Friday, March 15, 2013

Comics: 13th March 2013

This article is being posted later than advertised due to there being two collected trades in this week's batch and BACK OFF, OK?! I've got shit to do.


- X-Factor Vol. 18: Breaking Points (Trade Paperback)
- Written by Peter David
- Art by Leonard Kirk

Peter David has been writing this current X-Factor run since 2005. Taking in to account that he also wrote it for a long time in the 1990s and you can safely say that it's his book to do with whatever the hell he likes. For the most part "whatever the hell he likes" is usually "pretty great comic books". But inevitably, if you write a story for that long, it's going to change a lot as it goes.

Over the years X-Factor has gone from being a cool pulp/noir style comic to recently being a crazy mystical mutant comic. The transition has been natural enough as it has taken place so slowly but nonetheless a little jarring considering why I fell in love with it so many years ago now.

The team has changed a number of times too over the course of it's run but it is still technically an X-Men series so that's par for the course...


- X-Factor Vol. 19: Short Stories (Trade Paperback)
-Written by Peter David
- Art by Paul Davidson and Leonard Kirk

... Why I'm trying to get at with all this is that I'm not entirely sure I like the book anymore. A lot of the original pieces that I enjoyed are now either missing or have changed significantly.
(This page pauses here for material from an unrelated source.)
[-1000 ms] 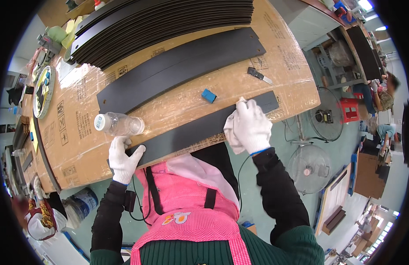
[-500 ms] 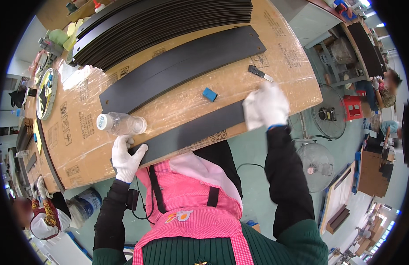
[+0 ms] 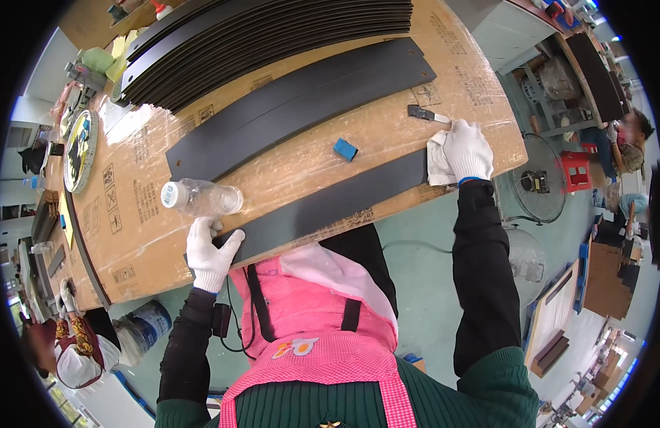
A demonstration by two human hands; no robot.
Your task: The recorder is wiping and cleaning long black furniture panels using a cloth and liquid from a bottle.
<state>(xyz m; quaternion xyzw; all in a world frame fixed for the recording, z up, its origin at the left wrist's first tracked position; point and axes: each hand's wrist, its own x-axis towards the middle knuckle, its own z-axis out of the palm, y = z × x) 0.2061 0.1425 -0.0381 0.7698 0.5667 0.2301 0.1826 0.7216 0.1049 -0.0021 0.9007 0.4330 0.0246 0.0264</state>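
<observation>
Head view, long flat black strip, table edge

Both arms reach forward in dark sleeves, the hands in white gloves. The left hand lies close to the body, fingers curled and thumb spread, pressing down. The right arm stretches out nearly straight, and the right hand lies palm down, fingers together.
</observation>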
Madrox isn't the focal point of the book anymore. Guido is gone (in more ways than one). They don't really investigate cases anymore. Hell demons keep attacking the team. Monet is just angry, nothing more. It's kinda getting boring and that's the one thing you don't want to happen when you read a comic book.
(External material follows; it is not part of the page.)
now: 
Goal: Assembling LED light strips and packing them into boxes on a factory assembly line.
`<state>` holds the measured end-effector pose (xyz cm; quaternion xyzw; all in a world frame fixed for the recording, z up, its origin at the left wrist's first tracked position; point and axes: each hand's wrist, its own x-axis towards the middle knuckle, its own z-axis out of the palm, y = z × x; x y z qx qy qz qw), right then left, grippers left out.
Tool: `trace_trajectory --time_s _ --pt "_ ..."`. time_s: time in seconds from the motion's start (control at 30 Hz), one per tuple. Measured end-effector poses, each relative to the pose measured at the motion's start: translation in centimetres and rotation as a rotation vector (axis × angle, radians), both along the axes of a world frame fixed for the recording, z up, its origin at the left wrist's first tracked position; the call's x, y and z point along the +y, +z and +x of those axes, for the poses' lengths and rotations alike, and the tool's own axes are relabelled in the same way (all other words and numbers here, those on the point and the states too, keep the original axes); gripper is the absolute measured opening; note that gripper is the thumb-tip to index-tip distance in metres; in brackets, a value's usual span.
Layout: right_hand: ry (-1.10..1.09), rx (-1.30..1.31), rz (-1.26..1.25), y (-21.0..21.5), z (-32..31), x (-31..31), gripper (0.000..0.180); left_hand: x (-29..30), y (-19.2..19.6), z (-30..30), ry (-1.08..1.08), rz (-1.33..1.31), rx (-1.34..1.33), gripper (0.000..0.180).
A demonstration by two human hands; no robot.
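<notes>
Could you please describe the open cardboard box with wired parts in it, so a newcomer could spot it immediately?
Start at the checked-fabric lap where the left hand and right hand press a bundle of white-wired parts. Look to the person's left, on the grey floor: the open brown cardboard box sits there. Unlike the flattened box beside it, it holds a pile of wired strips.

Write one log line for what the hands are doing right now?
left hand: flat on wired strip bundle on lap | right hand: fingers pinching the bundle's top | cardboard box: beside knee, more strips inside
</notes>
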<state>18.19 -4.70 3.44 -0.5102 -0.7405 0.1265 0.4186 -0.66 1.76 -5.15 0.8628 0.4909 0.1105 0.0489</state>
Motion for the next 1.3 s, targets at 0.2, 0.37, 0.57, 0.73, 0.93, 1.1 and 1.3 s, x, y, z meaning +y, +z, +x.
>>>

If I'm honest, I feel bad ragging on the book. It's not quite bad enough for me to stop buying it yet and Peter David is currently recovering from a stroke so it's like kicking a guy when he's down. Honestly, one of this comic's saving graces over the years was that it was safe from all the crazy cross-overs in Marvel. However, some how it has made it's own stories even crazier and I'm not sure that's a good thing.

- Fantastic Four #5
- Written by Matt Fraction
- Art by Mark Bagley

Fraction's journey to the centre of the Fantastic Four continues. It's starting to become a little clearer what he wants to do with the series. It seems we're taking a slight step back from the intergalactic drama and focusing more on the family dynamic. While that is admirable and certainly common for these heroes, I have to put a ticking clock on my continued collection of the series.

Something is not sitting right with me. It's partially the art and colouring which I'm really starting to begrudge. It's painfully garish. Mostly, it's the mundanity of the stories. Sometimes all ages books are great fun but this just feels... child-like. It's the best I can describe of my feelings but these done-in-one stories are just not doing it for me.
It's a shame but I'll give him two more issues (7 is a common number in comics to reveal a full story-arc) and then I may be out.
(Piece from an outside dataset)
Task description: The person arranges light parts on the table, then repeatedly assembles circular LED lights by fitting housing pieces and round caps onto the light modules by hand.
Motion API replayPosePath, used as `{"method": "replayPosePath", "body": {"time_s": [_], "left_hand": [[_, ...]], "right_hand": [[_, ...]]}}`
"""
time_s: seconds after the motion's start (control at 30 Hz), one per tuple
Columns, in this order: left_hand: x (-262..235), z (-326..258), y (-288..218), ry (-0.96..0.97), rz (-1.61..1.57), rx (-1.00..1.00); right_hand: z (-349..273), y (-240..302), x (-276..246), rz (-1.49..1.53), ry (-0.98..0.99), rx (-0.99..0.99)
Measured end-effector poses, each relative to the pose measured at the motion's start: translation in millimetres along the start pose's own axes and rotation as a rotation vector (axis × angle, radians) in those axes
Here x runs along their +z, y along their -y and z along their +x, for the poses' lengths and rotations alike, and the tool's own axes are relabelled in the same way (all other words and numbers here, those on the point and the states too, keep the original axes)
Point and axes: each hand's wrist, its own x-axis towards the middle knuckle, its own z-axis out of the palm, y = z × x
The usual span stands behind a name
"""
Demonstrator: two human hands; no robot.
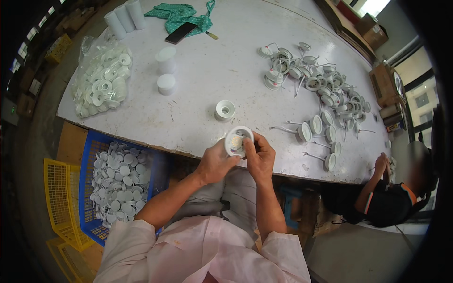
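Between my two hands, at the table's near edge, is a round white downlight with its open face tilted up and a yellowish LED board showing inside. My left hand is closed around its left side. My right hand grips the right rim, the thumb reaching into the opening over the board. Just beyond stands a white ring-shaped cup with a hole in its middle, touched by neither hand. Several finished-looking white downlights with wire tails lie to the right.
A heap of wired downlights spreads over the table's right. Stacked white discs, a bag of white rings, a phone and a green cloth lie left. A blue basket holds white discs. Another person sits at right.
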Motion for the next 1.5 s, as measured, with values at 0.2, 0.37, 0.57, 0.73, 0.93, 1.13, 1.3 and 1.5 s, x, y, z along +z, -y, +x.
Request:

- The Manhattan Projects #10
- Written by Jonathan Hickman
- Art by Ryan Browne

This book on the other hand is getting better and better.

This month's issue revolves solely around Robert Oppenheimer. Robert was killed, eaten, and then replaced by his psychopathic twin brother Joseph (all this takes place in issue 1) and now we follow his adventures in his brother's mind.

Yeah.

To say that this comic features Robert Oppenheimer on a beheaded horse carrying a tied-up manifestation of one of his brother's multiple-personalities as he rides across his brain is harder to phrase than you might think and a lot of fun to read in a comic.

Featuring rockin' artwork from Ryan Browne.

For god's sake just start reading this thing already!